I read about the benefits of daily gratitude practise. It appealed to me and I started to make it part of my daily life. It takes 21 days to make or break a habit, so I set a challenge for myself to create a new habit of gratitude.
I sat down to write and chuckled to myself when I couldn’t think of anything, quickly realising this task could be more difficult than I originally thought.
My first three entries into my journal
- I am grateful for my dogs – they’re always happy to see me ☺
- I am grateful for my bed – I’m not sleeping on the ground ☺
- I am grateful for the roof over my head – I’m not sleeping out in the cold ☺
Practising gratitude on a daily basis made me more aware of what was around me and how I felt. This evolved and I found deeper meaning in daily situations when I chose to look deeper. I started to notice people and circumstances in my life with a different perspective.

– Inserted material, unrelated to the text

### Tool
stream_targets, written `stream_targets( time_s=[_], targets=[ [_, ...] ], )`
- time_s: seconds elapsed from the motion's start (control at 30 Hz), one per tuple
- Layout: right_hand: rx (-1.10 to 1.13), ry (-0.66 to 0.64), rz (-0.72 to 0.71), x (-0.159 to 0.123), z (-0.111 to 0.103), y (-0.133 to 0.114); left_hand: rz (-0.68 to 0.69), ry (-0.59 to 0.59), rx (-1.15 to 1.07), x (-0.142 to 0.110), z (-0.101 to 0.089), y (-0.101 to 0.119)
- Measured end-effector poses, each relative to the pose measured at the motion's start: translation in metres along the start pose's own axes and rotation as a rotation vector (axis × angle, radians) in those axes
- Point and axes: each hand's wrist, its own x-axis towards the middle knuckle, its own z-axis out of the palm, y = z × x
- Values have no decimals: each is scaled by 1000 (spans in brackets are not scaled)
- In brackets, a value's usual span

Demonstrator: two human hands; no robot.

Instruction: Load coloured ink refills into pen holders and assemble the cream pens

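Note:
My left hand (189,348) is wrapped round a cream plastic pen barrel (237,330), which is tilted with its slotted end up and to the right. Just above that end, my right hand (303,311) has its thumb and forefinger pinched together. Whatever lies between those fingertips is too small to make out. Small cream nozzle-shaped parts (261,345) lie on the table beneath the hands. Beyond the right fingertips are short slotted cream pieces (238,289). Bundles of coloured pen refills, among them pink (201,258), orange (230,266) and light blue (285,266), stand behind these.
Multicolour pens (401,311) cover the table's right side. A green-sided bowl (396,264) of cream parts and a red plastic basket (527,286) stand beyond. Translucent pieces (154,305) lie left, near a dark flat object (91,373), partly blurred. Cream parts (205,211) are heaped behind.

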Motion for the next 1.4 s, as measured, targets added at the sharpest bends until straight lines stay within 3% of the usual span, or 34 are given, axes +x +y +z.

Jon Bon Jovi captured the concept beautifully with this quote, “Miracles happen every day, change your perception of what a miracle is and you’ll see them all around you.”
Some days it was easy to find things to write and other days it was challenging. I became aware that I wasn’t always in touch with my emotions and it was easier to numb out than to feel. You know those days when burning the toast makes you want to cry? That day my entry was, “I am grateful that I got through this day. Tomorrow will be better.”
Each night before bed I take time to remember the day, the good and the bad. I always find something to appreciate.
One evening I sat down to write after a particularly rough day. Nothing came to mind. So instead, I just wrote how I felt. I wasn’t thinking about what to write, I was feeling.
As the ink flowed onto the paper so did my anger, my frustration, my fears, my resentment, my loneliness, my pain, my tears. My mind switched off and I allowed myself the freedom to express myself without censoring or explaining how I felt. When my hand finally stopped moving, I felt empty. The verbal vomit on the paper made space for something better.
I wrote, “I am grateful for my tears; I feel so much lighter.”
On day 21 of my challenge a friend sent me an email about a different 31-day gratitude journal challenge. Day one was easy, but day two of this challenge was a different story.
Day two’s heading read, ‘Gratitude for your strengths’. A scene of sitting in an interview and being asked to list my strengths and weaknesses came to mind. Realising I needed to ponder this thought a while longer, I headed off to the kitchen to make some coffee.
Staring blankly as the water poured into the cup, the strong aroma of black coffee hit my nostrils. A personal strength suddenly popped into my head. “Coffee is good for something” I thought as I laughed at myself. I became aware that I giggle a lot at my own silliness and ideas.
This quote from www.somefunnyshits.com comes to mind.“That moment when you talk to yourself and you start smiling like an idiot because you’re just so hilarious.”
Scientists say we have 50 000 - 80 000 thoughts per day. How on earth did they get to that number? What constitutes a thought? How many thoughts was that? I just got side-tracked by a thought. A chuckle snort escaped from my throat. Smiling goofily at myself, I took a sip of coffee as I walked back to my desk.
I wrote down my first strength. “I am funny ☺” Laughing at yourself is a valuable skill, it helps you to not take life too seriously. During the day I added more and more to the list. It felt good to acknowledge my own strengths realising I did not need the approval of others to feel worthy.
As I continued my daily gratitude, I became more positive and appreciative of the abundance that I have in my life. We all suffer with negative thoughts from time to time, but these are just emotions that need to be acknowledged. If you acknowledge how you feel and let it go, then life is not so shitty. Life moves in cycles and the lesson is to acknowledge those shitty days and move on.
Eckhart Tolle said it best, “Acknowledging the good you already have in your life is the foundation of all abundance.”
I encourage you to start journaling or begin to simply express gratitude. Gratitude is important in most cultures, but that doesn’t mean it comes naturally to everyone.
We need to practise gratitude to overcome directing energy towards entitlement, resentment, jealousy and other negative emotions. What’s more, highly grateful people tend to have more times that feel good! Their emotional state is more often positive and they enjoy greater satisfaction with life.
Research tells us that people who have high levels of gratitude are also more likely to:
- Be empathic
- Be helpful
- Be forgiving to others
- Experience better health
- Have a more positive outlook
You have a choice in which energetic vibration you want to live in. Choose wisely.